(Assignment):
Restate the material verbatim, every line included.

(Given information):
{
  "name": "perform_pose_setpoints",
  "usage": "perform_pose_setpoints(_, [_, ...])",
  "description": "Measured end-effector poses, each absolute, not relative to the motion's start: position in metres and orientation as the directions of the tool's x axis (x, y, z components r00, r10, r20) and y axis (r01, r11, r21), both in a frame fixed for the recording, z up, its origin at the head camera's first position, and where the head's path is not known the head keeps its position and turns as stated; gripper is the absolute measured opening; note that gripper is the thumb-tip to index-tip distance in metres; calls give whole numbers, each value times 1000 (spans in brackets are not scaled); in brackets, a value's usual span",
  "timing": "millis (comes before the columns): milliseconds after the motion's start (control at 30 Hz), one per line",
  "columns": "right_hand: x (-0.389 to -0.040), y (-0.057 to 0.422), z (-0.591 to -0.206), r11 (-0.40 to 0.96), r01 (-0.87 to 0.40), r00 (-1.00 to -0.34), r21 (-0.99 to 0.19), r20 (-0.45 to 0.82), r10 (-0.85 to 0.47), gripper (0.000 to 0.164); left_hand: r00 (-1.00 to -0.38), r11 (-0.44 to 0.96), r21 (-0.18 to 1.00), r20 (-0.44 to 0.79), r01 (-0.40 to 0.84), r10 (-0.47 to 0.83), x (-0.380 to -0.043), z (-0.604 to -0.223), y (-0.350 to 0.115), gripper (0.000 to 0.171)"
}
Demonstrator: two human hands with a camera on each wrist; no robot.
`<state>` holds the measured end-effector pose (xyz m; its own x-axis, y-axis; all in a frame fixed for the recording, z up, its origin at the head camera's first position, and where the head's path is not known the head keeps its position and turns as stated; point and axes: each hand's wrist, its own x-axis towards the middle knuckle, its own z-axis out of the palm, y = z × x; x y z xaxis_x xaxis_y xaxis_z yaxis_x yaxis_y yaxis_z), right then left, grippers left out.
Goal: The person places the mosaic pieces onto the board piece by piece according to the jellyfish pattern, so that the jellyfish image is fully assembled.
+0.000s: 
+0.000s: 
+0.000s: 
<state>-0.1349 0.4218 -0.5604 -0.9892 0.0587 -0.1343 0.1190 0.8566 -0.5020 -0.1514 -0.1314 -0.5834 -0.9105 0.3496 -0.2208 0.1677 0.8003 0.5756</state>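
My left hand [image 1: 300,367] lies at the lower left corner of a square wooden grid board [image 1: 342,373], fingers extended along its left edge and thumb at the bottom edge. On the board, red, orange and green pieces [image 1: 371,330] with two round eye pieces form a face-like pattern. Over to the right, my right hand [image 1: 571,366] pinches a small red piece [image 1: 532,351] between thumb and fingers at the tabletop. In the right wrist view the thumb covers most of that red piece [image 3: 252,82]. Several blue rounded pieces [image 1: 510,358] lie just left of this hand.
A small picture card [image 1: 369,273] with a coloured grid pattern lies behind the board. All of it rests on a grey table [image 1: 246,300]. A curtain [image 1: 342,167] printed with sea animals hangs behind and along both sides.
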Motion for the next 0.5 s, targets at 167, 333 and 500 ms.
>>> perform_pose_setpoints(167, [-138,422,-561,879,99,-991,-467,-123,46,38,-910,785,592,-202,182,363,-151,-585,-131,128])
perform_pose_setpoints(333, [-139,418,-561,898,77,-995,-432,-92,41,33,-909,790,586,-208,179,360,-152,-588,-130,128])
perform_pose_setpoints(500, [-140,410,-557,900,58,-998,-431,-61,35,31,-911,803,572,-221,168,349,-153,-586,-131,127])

(Task result):
{
  "name": "perform_pose_setpoints",
  "usage": "perform_pose_setpoints(_, [_, ...])",
  "description": "Measured end-effector poses, each absolute, not relative to the motion's start: position in metres and orientation as the directions of the tool's x axis (x, y, z components r00, r10, r20) and y axis (r01, r11, r21), both in a frame fixed for the recording, z up, its origin at the head camera's first position, and where the head's path is not known the head keeps its position and turns as stated; gripper is the absolute measured opening; note that gripper is the thumb-tip to index-tip distance in metres; calls give whole numbers, each value times 1000 (spans in brackets are not scaled); in brackets, a value's usual span",
  "timing": "millis (comes before the columns): milliseconds after the motion's start (control at 30 Hz), one per line",
  "columns": "right_hand: x (-0.389 to -0.040), y (-0.057 to 0.422), z (-0.591 to -0.206), r11 (-0.40 to 0.96), r01 (-0.87 to 0.40), r00 (-1.00 to -0.34), r21 (-0.99 to 0.19), r20 (-0.45 to 0.82), r10 (-0.85 to 0.47), gripper (0.000 to 0.164); left_hand: r00 (-1.00 to -0.38), r11 (-0.44 to 0.96), r21 (-0.18 to 1.00), r20 (-0.44 to 0.79), r01 (-0.40 to 0.84), r10 (-0.47 to 0.83), x (-0.380 to -0.043), z (-0.604 to -0.223), y (-0.350 to 0.115), gripper (0.000 to 0.171)"
}
Demonstrator: two human hands with a camera on each wrist; no robot.
`<state>` holds the measured end-effector pose (xyz m; its own x-axis, y-axis; all in a frame fixed for the recording, z up, its origin at the head camera's first position, and where the head's path is not known the head keeps its position and turns as stated; point and axes: each hand's wrist, its own x-axis towards the middle knuckle, its own z-axis out of the palm, y = z × x; x y z xaxis_x xaxis_y xaxis_z yaxis_x yaxis_y yaxis_z), right then left, grippers left out.
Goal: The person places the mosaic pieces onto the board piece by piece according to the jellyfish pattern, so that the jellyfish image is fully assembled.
+0.000s: 
+0.000s: 
+0.000s: 
<state>-0.1349 0.4218 -0.5604 -0.9892 0.0587 -0.1343 0.1190 0.8566 -0.5020 -0.1514 -0.1314 -0.5834 -0.9105 0.3496 -0.2208 0.1677 0.8003 0.5756</state>
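My left hand [image 1: 300,367] lies at the lower left corner of a square wooden grid board [image 1: 342,373], fingers extended along its left edge and thumb at the bottom edge. On the board, red, orange and green pieces [image 1: 371,330] with two round eye pieces form a face-like pattern. Over to the right, my right hand [image 1: 571,366] pinches a small red piece [image 1: 532,351] between thumb and fingers at the tabletop. In the right wrist view the thumb covers most of that red piece [image 3: 252,82]. Several blue rounded pieces [image 1: 510,358] lie just left of this hand.
A small picture card [image 1: 369,273] with a coloured grid pattern lies behind the board. All of it rests on a grey table [image 1: 246,300]. A curtain [image 1: 342,167] printed with sea animals hangs behind and along both sides.
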Motion for the next 0.5 s, targets at 167, 333 and 500 ms.
>>> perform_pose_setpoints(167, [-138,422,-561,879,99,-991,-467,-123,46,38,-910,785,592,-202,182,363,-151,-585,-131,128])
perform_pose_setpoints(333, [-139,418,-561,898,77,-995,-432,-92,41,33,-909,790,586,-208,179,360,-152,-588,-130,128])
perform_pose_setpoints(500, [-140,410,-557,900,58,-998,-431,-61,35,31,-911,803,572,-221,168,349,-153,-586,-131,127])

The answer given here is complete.